Life can be so monotonous sometimes! If we don’t watch it, a whole year goes by and we are exactly where we were 12 months before this, just a little bit older and a little more worn out.
The daily mundane tasks and self-imposed obligations eat up our day, week in week out, and sometimes we forget to live a bit. What holds us back? Is it because we are creatures of habit? Is it because we are afraid? Afraid of what? Afraid of freedom?
Afraid of freedom! Absurd you say! But think about it. We are all slaves to some god. And when I say god I don’t mean a divine being. I mean that thing that holds power over us and dictates our life. Most, if not all, are slaves to money. Many are slaves to beauty. To music, and food and cars and sex and fame and … the list is long and in so many ways too familiar.
So what am I trying to say here? The thing is, we, I, can get so caught up in searching for that god, for that ultimate prize, that I completely lose touch of this incredible thing called life.
Everyday I know that the sun will rise and that I’ll take 1 teaspoon of sugar with my tea and I know what god I’m chasing and the tried and tested methods of how to get there, and I stick to these methods and break my back and drive myself crazy trying to make everyone happy and compromise my values and raise my blood pressure and lose sleep and think crazy thoughts that make Ally McBeal look like a G rated movie!

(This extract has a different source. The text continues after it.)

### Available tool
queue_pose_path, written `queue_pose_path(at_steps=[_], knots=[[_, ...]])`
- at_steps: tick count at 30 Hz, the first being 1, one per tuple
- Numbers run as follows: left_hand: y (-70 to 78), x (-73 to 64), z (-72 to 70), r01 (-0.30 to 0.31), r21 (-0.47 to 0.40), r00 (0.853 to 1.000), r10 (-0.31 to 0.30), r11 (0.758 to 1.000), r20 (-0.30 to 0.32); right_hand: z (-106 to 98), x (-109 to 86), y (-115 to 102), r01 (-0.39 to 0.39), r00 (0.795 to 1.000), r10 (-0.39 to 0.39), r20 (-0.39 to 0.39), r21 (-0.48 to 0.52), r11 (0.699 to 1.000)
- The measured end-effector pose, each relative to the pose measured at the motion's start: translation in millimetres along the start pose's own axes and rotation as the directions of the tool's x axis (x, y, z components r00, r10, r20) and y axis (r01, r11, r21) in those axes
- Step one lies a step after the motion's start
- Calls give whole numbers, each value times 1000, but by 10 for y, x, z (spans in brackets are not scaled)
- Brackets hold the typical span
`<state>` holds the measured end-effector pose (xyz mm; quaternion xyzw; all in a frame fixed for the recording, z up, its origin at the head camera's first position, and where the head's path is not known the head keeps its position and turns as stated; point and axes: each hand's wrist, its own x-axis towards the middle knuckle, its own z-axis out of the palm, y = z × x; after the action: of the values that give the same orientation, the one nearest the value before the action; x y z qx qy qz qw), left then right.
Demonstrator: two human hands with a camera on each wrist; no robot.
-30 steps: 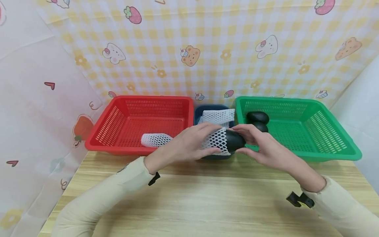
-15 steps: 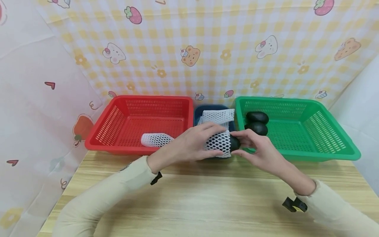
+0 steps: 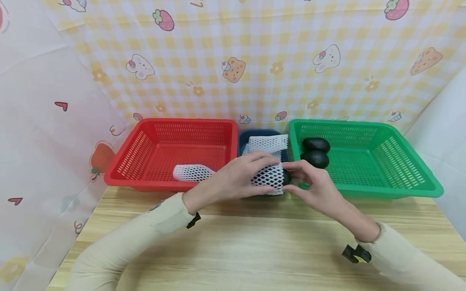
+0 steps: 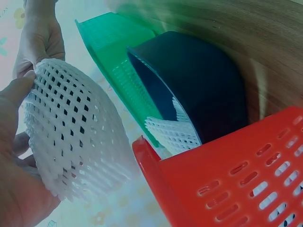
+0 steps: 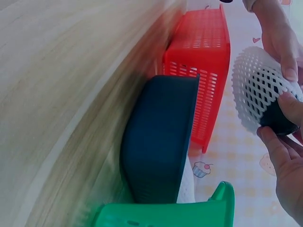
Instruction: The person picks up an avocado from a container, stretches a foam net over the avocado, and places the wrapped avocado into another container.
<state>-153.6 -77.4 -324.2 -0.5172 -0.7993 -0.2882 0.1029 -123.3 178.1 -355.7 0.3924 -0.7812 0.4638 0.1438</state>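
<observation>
My left hand (image 3: 238, 177) grips a white foam net sleeve (image 3: 268, 178), held up in front of the small navy bin. Inside the sleeve is a dark, smooth avocado (image 5: 275, 118), mostly covered by the mesh. Only its right end shows in the head view. My right hand (image 3: 316, 182) pinches that end with thumb and fingers, close to the sleeve's open rim. In the left wrist view, the net is stretched round and bulging over the fruit.
A red basket (image 3: 171, 185) at left holds a netted piece (image 3: 192, 172). The navy bin (image 3: 259, 131) in the middle has spare net sleeves (image 3: 268, 143). At right, a green basket (image 3: 393, 193) contains two avocados (image 3: 316, 144). All stand on a wooden table (image 3: 233, 250).
The avocado has slid left, deeper into the net sleeve, so less of it shows. My right hand has moved left with it, while my left hand has shifted only slightly.
</observation>
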Motion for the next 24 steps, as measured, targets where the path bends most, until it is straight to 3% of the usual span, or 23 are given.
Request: queue_pose_path(at_steps=[9, 16, 24], knots=[[19, 17, 3, -13, 27, 1000, 13, 1000, -12, 56, -9, 13, -6, 999, 8, -44, 39, 999], [2, -5, -25, -19, 37, 1000, 19, 999, -19, 36, -18, -1, -26, 1000, 26, 2, 87, 996], [-10, -21, -6, -41, 31, 999, 42, 999, -25, 77, -72, 12, -150, 988, 143, 55, 154, 977]])
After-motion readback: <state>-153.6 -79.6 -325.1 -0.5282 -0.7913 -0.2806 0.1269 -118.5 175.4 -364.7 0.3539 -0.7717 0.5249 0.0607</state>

And when I do stop, and breathe, and listen, and feel, I wonder “There’s got to be more to life than this!” I’m going to get up and do the exact same thing that I did yesterday, last week, last month, last 3 years! And when I get to this point I do something so random that it brings back that elusive ‘zing’. Not something big and outlandish. Just something new, something different, something not part of the daily program.
I’d bake a cake. A super sickly rich chocolate cake. That doesn’t sound like much and would probably sound drop dead boring for many, but for me it’s new. I’m not much of a kitchen person, but trying something new, like baking chocolate cake gets me out of my rut. But there’s one thing to overcome every time I decide to try something new. Fear. Fear of failure. Honestly who in their right mind would be afraid of baking! Well…me! What if the cake doesn’t rise, or turns out bitter or tastes like mud? What if my family hate it?
Fear fear fear! Self doubt! The big unknown! Treacherous thoughts!
But I persist despite myself, blast some music to drown out the enemy in my head, and dig out that old cake mixing dinosaur of a machine and long unseen baking trays, troll through some old recipes and get down to it.
For a short time I’m focused, in the present, not rushing through my head. For a moment I’m at peace with the world and with myself. The poof of flour as it slides into the bowl, the skip of a heartbeat when the egg is cracked without the shells falling in, the sweet smell of cocoa, the calming continuous whiz of the old dinosaur. And that divine smell when baking in the oven. Heavenly! The satisfaction of a job well done when all but the crumbs are left on the tray from happy tummies.
And when I’m on the other side, after coming out of that little frightening new journey, I wonder, “Why did it take me so long to do this?” Then I start thinking of all those small new things that I have never tried because I simply was just too afraid of trying something new!
All I want to say here is life is too damned short to be living like a programmed robot. We are not robots, we are humans! That has to count for something right! I’m tired of feeling like I’m here but I’m not really here. Of waiting for life to start!
I’m learning to appreciate the small things in life. Because it’s these small things that make me happy. When I can’t think of something new to try that won’t cost an arm and a leg, I turn to my 2-year-old nephew and marvel with him. At all his new discoveries. At the gecko on the wall, the big toad on the lawn, all the nice bubbles when he empties my new bottle of hair conditioner in the sink!
The one thing that I know about myself and amazingly only just realised this recently, is that I feel truly present and alive when I go out of my way to learn something new. This is when I pull at whatever courage I have buried deep in my being to get past myself and my negative thoughts and to just live a little.
And in these moments when I do get the courage to try something new, for a moment, just a brief moment I’m happy. At the end of the day, happiness is that god we all search for, and sometimes if we allow ourselves, for a fleeting moment, we meet that god, and we embrace, and we let go, for that chance to meet again.